INSTRUCTIONS FOR THE TASK: From the data below, please reproduce exactly everything from the line that contains "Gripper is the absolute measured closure" down to the line that contains "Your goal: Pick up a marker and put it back", with both ends included.

(Beginning of INFORMATION SUPPLIED)

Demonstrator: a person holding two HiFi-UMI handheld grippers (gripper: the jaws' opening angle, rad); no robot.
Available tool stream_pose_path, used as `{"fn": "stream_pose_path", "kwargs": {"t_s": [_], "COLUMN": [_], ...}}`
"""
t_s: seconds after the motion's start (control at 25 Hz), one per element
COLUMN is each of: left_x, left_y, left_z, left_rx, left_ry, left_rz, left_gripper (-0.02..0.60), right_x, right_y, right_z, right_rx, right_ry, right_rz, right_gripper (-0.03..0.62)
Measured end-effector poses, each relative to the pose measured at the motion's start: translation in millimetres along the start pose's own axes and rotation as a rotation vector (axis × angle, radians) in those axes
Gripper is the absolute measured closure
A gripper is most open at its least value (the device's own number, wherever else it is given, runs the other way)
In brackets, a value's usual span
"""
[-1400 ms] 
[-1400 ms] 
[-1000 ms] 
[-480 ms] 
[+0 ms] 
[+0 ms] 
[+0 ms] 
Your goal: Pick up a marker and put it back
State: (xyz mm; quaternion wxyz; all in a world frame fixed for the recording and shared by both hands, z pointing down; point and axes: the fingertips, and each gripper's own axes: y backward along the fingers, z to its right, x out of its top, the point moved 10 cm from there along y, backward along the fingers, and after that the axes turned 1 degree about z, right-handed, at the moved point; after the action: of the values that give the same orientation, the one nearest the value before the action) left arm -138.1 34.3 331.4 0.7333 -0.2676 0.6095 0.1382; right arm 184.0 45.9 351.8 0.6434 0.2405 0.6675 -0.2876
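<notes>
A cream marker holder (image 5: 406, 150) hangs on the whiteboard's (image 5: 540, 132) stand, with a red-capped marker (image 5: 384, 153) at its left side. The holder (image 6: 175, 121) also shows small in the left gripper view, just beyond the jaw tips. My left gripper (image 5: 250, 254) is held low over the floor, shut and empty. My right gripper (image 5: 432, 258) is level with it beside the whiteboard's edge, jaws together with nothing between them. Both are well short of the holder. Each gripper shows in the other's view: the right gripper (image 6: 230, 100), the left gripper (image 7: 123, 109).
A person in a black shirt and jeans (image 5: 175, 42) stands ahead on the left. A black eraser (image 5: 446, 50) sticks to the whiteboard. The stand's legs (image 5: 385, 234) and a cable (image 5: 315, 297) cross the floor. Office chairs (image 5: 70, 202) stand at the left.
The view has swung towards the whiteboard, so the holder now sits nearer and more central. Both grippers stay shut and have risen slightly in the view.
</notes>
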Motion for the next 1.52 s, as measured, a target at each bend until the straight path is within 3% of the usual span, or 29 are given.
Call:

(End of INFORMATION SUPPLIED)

ANSWER TO THIS PROBLEM:
Gripper is the absolute measured closure
A gripper is most open at its least value (the device's own number, wherever else it is given, runs the other way)
In brackets, a value's usual span
"""
[-1400 ms] 
[-1400 ms] 
[-1000 ms] 
[-480 ms] 
[+0 ms] 
[+0 ms] 
[+0 ms] 
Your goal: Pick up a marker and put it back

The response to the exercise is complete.